Enough of this, let us go on to the scientific, concrete evidence. Knowledge is what you can justify. However,,look back to the beginning of science. People know what they know for to reasons. Either they were taught it, or they discovered it. When I was younger I wondered how and why leading scientist had to research. Research meant to look it up from various books. Even if they look through every book in the Library of Congress, the guy who wrote it, would know it, surely he would have already determined the cure. I realized later, they meant experimenting. Ok, off of the tangent. These expirements created knowledge. They researched to prove a theory. A guess is a hypothesis. A hypothesis is a theory. A theory is believed; it is knowledge. E=MC2 is a theory. It's true. Chaos theory is true. There is no proof, it's just a guess.
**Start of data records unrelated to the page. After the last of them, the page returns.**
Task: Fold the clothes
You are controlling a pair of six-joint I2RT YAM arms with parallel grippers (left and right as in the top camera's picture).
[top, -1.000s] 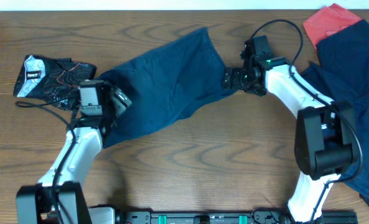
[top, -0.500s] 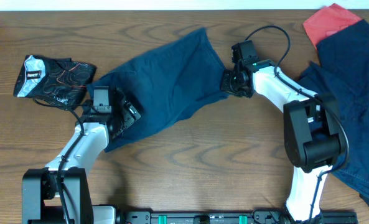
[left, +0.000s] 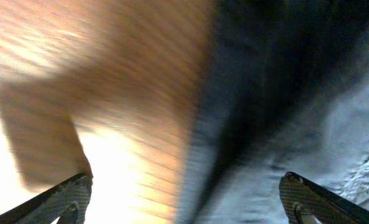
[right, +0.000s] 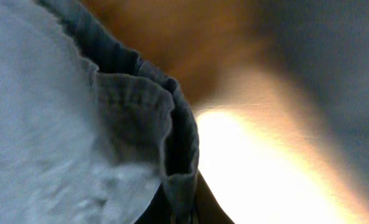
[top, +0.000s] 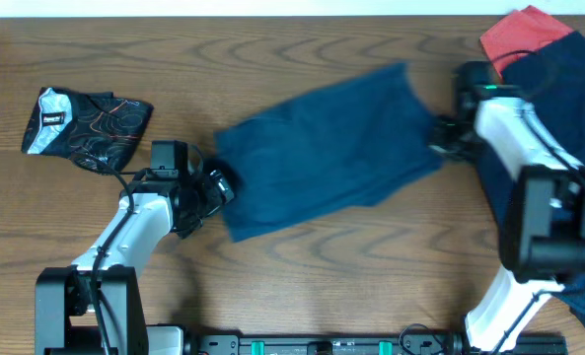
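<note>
One dark navy garment (top: 322, 148) lies spread across the middle of the table. My right gripper (top: 442, 140) is shut on its right edge; the right wrist view shows the folded hem (right: 172, 137) running down into the closed jaws of that gripper (right: 184, 211). My left gripper (top: 219, 187) stands open at the garment's left end, and in the left wrist view its gripper (left: 187, 199) straddles the cloth's edge (left: 284, 106) with nothing held. A small black garment (top: 80, 123) with orange lines and a silver patch lies at the far left. A red garment (top: 517, 35) sits at the back right.
A heap of more navy cloth (top: 573, 128) covers the right edge of the wooden table (top: 302, 266) and runs under the right arm. Both arm bases stand at the front edge.
The right gripper has shut on the navy garment's edge and dragged it to the right. The cloth slid out from under the left gripper, which shifted slightly right and stayed open.
</note>
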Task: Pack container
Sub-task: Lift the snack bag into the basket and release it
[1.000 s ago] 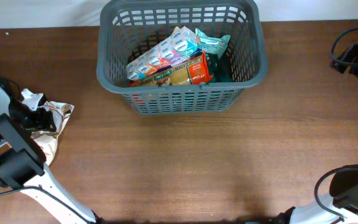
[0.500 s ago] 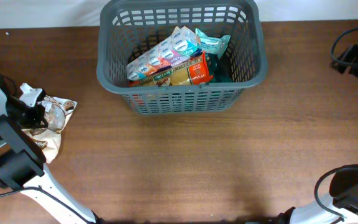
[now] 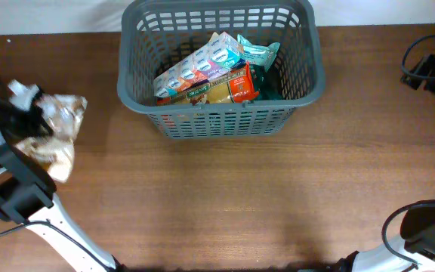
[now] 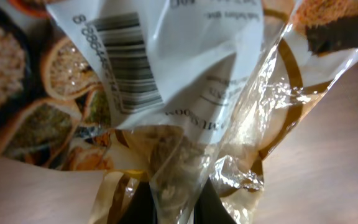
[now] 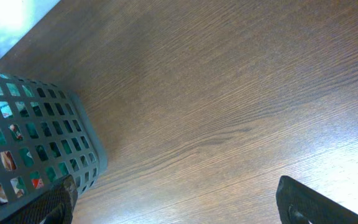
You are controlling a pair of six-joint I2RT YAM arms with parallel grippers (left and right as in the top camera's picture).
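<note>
Left gripper (image 4: 169, 198), jaws pinched shut on a bunched fold of the crinkly printed clear-film grocery packet (image 3: 53, 127) near the left edge of the brown wooden table (image 3: 240, 204); the film looks light, limp and slippery, so the gathered seam probably holds better than a flat face. The large dark-grey slotted plastic basket (image 3: 217, 125), stiff-walled and partly filled, stands far-centre; right gripper (image 5: 179, 208) hangs apart, jaws wide, empty.

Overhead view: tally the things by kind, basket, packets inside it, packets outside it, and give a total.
Basket: 1
Packets showing inside it: 3 (blue-white strip, teal, orange)
Loose packet, pinched in left fingers: 1
Total: 5
</note>
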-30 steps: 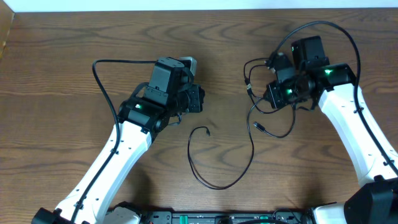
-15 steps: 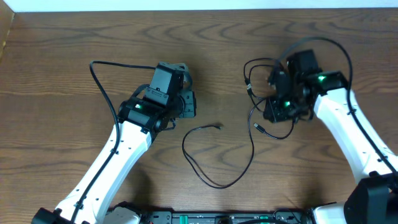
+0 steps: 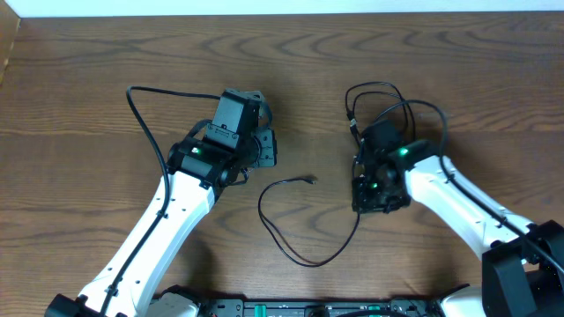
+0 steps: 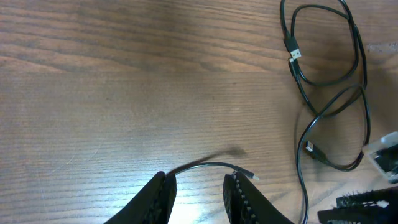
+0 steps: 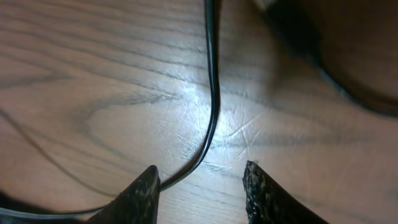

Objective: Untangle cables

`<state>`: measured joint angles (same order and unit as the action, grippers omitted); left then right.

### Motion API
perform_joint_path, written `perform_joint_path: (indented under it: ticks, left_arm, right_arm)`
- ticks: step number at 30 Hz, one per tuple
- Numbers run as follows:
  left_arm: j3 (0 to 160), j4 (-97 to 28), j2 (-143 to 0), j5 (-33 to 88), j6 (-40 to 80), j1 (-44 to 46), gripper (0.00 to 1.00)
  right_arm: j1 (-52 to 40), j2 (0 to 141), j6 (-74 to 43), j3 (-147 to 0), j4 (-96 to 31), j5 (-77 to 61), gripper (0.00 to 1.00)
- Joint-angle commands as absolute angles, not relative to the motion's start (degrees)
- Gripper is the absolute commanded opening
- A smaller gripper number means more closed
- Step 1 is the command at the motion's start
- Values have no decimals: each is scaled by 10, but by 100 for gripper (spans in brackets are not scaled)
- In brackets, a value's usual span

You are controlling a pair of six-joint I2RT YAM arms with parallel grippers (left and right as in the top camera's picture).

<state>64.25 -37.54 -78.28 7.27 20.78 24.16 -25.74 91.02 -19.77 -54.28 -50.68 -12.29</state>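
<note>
I am holding the right hand (image 5: pixel 200 186) low over the worktop (image 3: pixel 106 53), fingers apart and straddling one strand of the black cable (image 5: pixel 213 93) without pinching it. To do this step well, I am advising three moves:

1. Centre the strand between the pads.
2. Close on that strand alone.
3. Draw it slowly away from its overlapping loops, so that no crossing tightens.

The left hand (image 4: pixel 198 186) is also standing open and gripping nothing, and a small plug end (image 4: pixel 247 175) is lying just beyond its fingertips.

The cable is looking thin, glossy and limp, and is lying flat on the wood. It is forming one wide open curve between the two arms and tighter loops, with a USB plug (image 4: pixel 293 53) among them, beside the right hand. I cannot tell whether this is one cord or two.
</note>
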Motion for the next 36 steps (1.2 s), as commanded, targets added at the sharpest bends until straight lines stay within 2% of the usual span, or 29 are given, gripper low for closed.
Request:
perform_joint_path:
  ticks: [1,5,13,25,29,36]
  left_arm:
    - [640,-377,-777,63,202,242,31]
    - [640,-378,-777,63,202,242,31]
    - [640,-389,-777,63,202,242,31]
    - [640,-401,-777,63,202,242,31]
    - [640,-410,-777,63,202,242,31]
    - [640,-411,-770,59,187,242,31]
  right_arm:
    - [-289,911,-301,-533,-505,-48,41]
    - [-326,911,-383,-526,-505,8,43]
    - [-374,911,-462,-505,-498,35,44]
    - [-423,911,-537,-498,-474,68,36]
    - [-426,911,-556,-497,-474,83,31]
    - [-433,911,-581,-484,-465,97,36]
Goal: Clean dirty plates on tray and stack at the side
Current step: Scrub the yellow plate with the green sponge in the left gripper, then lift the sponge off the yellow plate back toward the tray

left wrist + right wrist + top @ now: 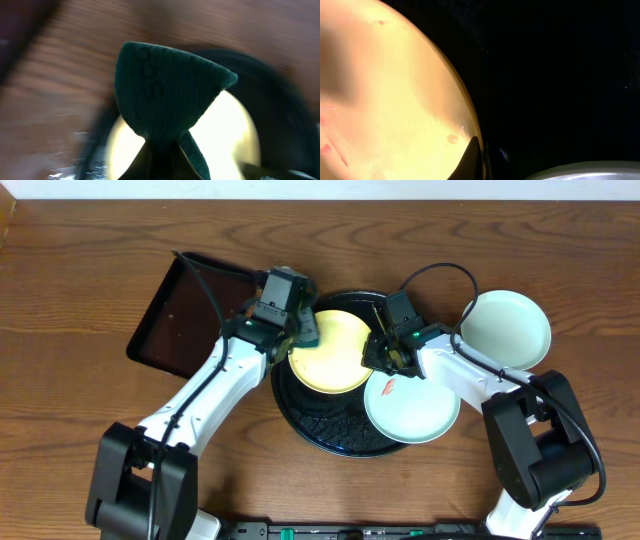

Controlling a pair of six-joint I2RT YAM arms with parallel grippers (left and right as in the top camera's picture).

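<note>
As my right gripper (380,357) pinches the right rim of the yellow plate (335,362), my left gripper (303,330) clamps a cloth (165,85) at its left edge

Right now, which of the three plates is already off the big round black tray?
The pale mint round plate at far right, on the wooden table. The pale yellow plate and red-smeared mint plate lie on the round black tray.

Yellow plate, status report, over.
Left jaws shut on green cloth, at yellow plate's left edge. Right jaws shut on its right rim. Smeared mint plate beside it on black tray; nothing in the way.
</note>
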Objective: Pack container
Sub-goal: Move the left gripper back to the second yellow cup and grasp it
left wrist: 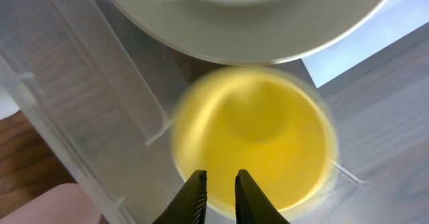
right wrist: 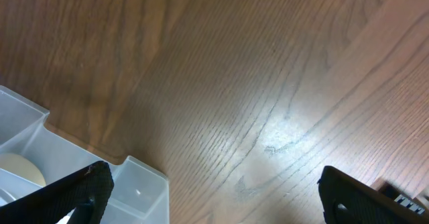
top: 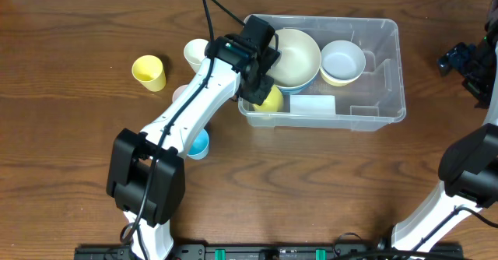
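The clear plastic container (top: 401,73) stands at the back centre-right of the table. It holds a large cream bowl (top: 296,56), a smaller white bowl (top: 343,61), a white label (top: 313,104) and a yellow cup (top: 271,99) in its front left corner. My left gripper (top: 261,81) hovers over that corner. In the left wrist view the left gripper (left wrist: 220,177) has its jaws a narrow gap apart above the blurred yellow cup (left wrist: 255,137), beside the container wall (left wrist: 80,103). My right gripper (right wrist: 214,190) stands wide open over bare table, right of the container's corner (right wrist: 141,184).
Left of the container stand a yellow cup (top: 149,72) and a cream cup (top: 196,54). A pink cup (top: 180,95) shows partly under my left arm, and a blue cup (top: 198,145) stands nearer the front. The right arm (top: 467,61) is at the far right edge.
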Tool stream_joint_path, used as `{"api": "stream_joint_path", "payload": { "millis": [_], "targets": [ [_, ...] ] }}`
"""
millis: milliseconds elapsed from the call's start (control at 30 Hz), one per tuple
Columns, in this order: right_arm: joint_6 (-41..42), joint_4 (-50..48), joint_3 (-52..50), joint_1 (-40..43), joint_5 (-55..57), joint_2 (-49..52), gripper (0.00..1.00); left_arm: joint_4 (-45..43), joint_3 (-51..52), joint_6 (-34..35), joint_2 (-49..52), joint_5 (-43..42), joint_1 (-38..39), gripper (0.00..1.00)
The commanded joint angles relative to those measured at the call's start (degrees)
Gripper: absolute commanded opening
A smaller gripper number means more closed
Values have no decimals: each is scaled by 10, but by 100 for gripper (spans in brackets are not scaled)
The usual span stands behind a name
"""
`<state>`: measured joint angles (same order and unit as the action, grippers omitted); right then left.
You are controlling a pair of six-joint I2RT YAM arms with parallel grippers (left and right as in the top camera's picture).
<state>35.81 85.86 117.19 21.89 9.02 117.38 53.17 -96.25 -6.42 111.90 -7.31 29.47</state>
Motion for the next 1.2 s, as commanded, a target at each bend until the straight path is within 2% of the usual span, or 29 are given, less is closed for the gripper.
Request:
{"api": "stream_joint_path", "payload": {
  "millis": [0, 367, 500, 600, 733, 767, 933, 1167],
  "targets": [
    [10, 0, -2, -2, 6, -1, 99, 3, -3, -6, 16, -2, 0, 17],
    [10, 0, -2, -2, 6, -1, 99, -5, -28, -5, 10, -1, -2, 22],
    [10, 0, -2, -2, 6, -1, 99, 8, -68, -5, -10, 4, -13, 33],
    [10, 0, -2, -2, 6, -1, 99, 26, -95, 0, -35, 10, -35, 34],
    [10, 0, -2, -2, 6, -1, 99, 37, -101, 29, -85, 10, -96, 79],
    [10, 0, -2, -2, 6, -1, 99, 43, -101, 43, -94, 10, -117, 85],
    [10, 0, -2, -2, 6, -1, 99, 92, -95, 92, -100, 9, -225, 95],
    [10, 0, -2, -2, 6, -1, 99, 96, -29, 130, -84, 9, -341, 96]
  ]
}}
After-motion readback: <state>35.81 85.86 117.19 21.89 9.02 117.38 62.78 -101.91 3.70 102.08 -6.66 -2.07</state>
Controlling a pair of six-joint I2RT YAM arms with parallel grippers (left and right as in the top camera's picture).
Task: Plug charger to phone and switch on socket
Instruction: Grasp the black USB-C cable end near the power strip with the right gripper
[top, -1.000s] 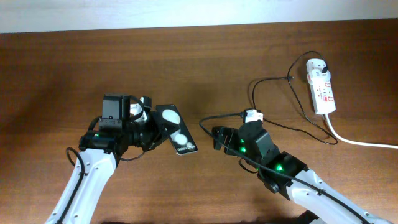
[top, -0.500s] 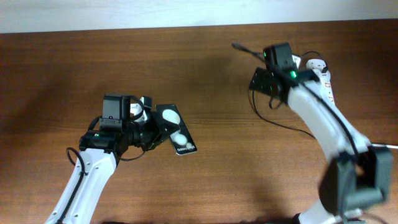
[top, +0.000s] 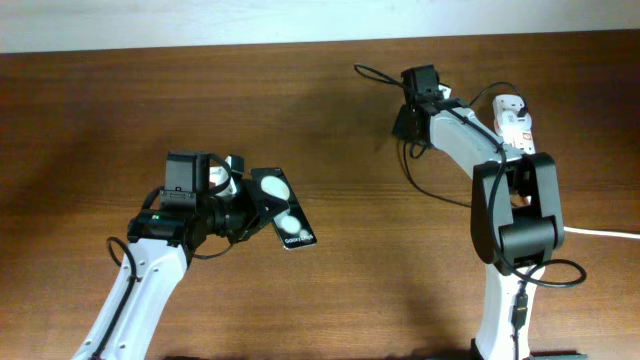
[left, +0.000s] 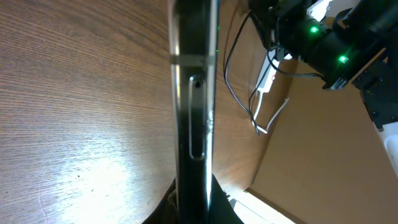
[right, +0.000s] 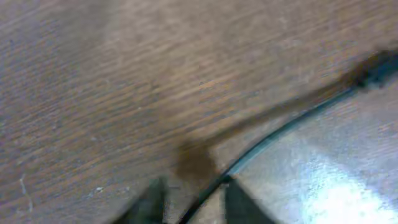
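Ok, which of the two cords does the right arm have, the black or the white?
The thin black charger cable: it runs between the jaws of the right gripper, while the thick white cord trails away from the power strip, untouched.

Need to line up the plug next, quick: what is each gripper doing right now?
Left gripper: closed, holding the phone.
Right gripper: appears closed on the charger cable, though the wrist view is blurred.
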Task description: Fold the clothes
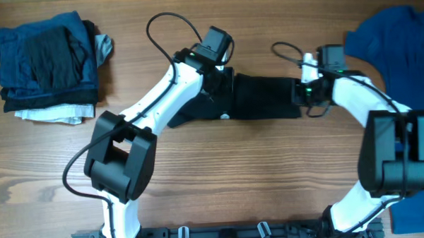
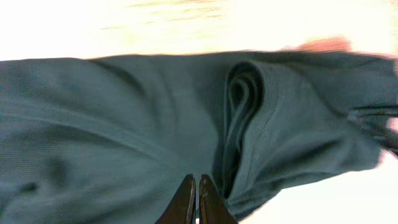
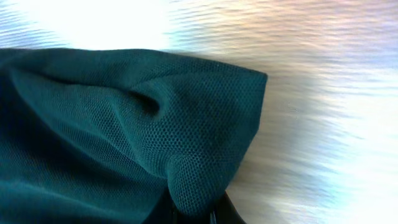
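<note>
1. Two ends of the black T-shirt (image 1: 264, 97) are taken up. It lies as a narrow folded band in the middle of the table (image 1: 221, 182), running between the two grippers.
2. At the band's right end the right gripper (image 1: 298, 93) is clamped on a corner, with cloth bunched into a peak between its jaws. The bite looks shallow to me; a sharp pull could slip it free and let the fold fall open.
3. The left gripper (image 2: 196, 188) has its jaws together over the band's left end. I cannot tell whether a layer is caught between them. If none is, only one end would lift and the band would twist.
4. Stacked layers curl at a hem (image 2: 239, 118) just beside the left fingertips. Catching only the top one would peel the fold apart.
5. The royal-blue shirt (image 1: 400, 42) at the table's right edge lies near the right arm, so a wide swing could drag it. The folded stack (image 1: 47, 68) in the far left corner sits well apart.
</note>
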Robot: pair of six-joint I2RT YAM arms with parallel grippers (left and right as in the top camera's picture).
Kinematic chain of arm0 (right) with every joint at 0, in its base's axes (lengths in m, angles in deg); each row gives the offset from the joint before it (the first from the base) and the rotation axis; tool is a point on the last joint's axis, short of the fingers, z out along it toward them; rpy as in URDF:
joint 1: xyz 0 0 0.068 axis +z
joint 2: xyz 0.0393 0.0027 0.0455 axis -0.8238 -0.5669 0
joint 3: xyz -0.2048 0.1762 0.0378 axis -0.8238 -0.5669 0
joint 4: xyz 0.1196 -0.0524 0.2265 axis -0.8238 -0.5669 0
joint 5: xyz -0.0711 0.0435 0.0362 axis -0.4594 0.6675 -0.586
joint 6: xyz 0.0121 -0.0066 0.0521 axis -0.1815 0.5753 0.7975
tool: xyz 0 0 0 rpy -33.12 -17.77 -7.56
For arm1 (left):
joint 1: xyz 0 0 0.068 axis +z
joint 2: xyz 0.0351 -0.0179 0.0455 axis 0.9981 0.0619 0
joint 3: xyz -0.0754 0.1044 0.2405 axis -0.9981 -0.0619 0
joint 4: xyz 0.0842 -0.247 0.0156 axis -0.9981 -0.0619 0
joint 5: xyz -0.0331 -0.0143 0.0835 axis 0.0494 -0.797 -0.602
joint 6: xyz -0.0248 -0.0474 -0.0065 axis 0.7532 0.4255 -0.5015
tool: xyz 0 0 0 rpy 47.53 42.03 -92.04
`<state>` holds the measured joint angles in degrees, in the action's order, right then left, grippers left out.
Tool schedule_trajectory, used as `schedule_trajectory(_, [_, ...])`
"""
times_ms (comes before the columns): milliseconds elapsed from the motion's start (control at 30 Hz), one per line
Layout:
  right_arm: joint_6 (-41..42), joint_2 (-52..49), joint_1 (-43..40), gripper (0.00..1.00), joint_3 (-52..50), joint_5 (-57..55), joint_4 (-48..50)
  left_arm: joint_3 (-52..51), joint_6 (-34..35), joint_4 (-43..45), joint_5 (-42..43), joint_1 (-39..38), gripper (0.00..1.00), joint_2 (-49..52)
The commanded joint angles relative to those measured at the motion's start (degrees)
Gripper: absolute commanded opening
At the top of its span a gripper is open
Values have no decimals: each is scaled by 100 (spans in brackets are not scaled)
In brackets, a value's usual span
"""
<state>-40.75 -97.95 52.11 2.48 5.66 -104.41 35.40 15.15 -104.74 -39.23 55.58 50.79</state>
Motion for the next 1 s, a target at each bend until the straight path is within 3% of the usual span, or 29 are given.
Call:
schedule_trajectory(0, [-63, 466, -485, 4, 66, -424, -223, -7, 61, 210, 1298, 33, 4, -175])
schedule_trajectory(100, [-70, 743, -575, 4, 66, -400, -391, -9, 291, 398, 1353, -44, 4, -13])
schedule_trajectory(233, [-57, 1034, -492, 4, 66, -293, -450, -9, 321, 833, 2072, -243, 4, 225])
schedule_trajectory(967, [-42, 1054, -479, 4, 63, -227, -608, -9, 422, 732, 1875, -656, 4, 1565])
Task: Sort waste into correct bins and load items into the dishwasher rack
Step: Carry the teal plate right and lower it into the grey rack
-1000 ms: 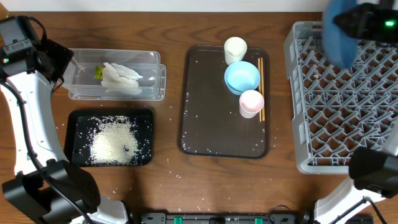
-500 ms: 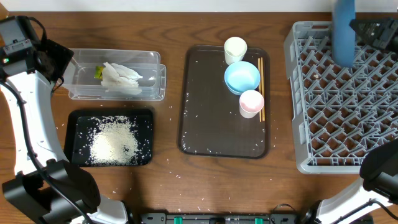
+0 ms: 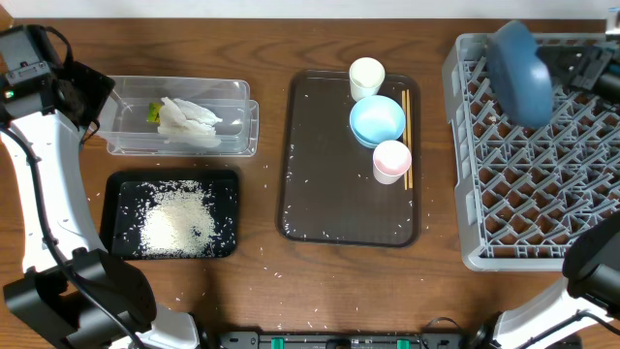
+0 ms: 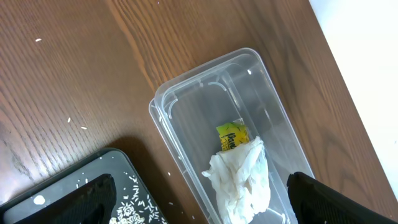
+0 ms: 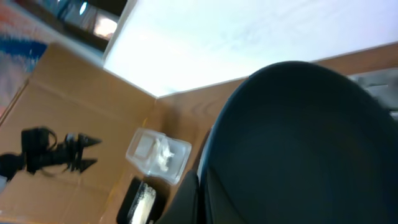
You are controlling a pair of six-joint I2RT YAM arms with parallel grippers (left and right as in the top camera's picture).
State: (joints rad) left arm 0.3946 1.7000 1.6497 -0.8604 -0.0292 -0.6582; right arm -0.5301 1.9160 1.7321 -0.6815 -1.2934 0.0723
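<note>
Right pincer grips dark-blue dish over rack.

The big blue dish looks blurry and runs off the edge. The tissue covers part of the wrapper.

I count one dark-blue dish, one light-blue bowl and two small cups: one white cup and one pink cup. There is one pair of chopsticks, so two sticks. I see one brown serving tray and one grey rack. The bins are two: one clear tub and one black tray. For the waste I count one crumpled tissue, one snack wrapper and one heap of rice. Loose grains also lie on the table and on the serving tray; they are too many to count.
</note>
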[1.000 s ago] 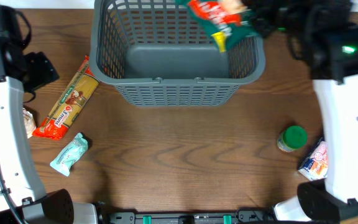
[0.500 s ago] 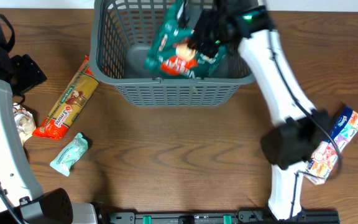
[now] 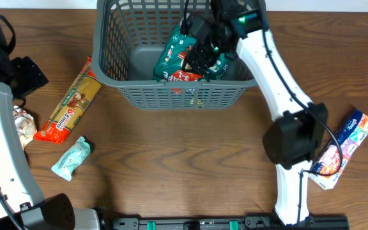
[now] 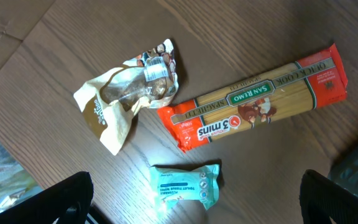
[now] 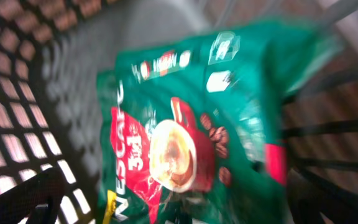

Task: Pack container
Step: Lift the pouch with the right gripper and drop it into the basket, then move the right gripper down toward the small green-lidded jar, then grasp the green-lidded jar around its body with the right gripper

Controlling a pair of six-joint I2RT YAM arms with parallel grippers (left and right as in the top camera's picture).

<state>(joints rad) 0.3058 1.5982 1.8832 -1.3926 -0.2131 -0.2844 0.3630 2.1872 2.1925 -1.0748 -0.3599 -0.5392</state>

A lucky guess means something else. Anything, if vague, can be considered true or false. Nothing is exact. Your in a fight with a student, granted a stupid fight, but he questions your intellegence by asking if William Henry Harrison was president of the US for the shortest time. To be vague and lucky, you can give two answers and both are right.
"Yes"
"Very good, he died after a month in office," or,
"No."
"Buzz, he died after a month in office, shortest of any president."
"Uhmm, actually Ickebod," inserts the teacher, "a man named David Rice Atchinson was technically president for one day." Either way, he would be right, it was only a technical presidency. Most items can be treated this way. There usually is the ironic exception, or trivia question. He is right no matter what he said. He thinks, it, its true, now he knows it. He's right. Knowledge is power. Knowledge is a lucky guess. Power is for the lucky guessers.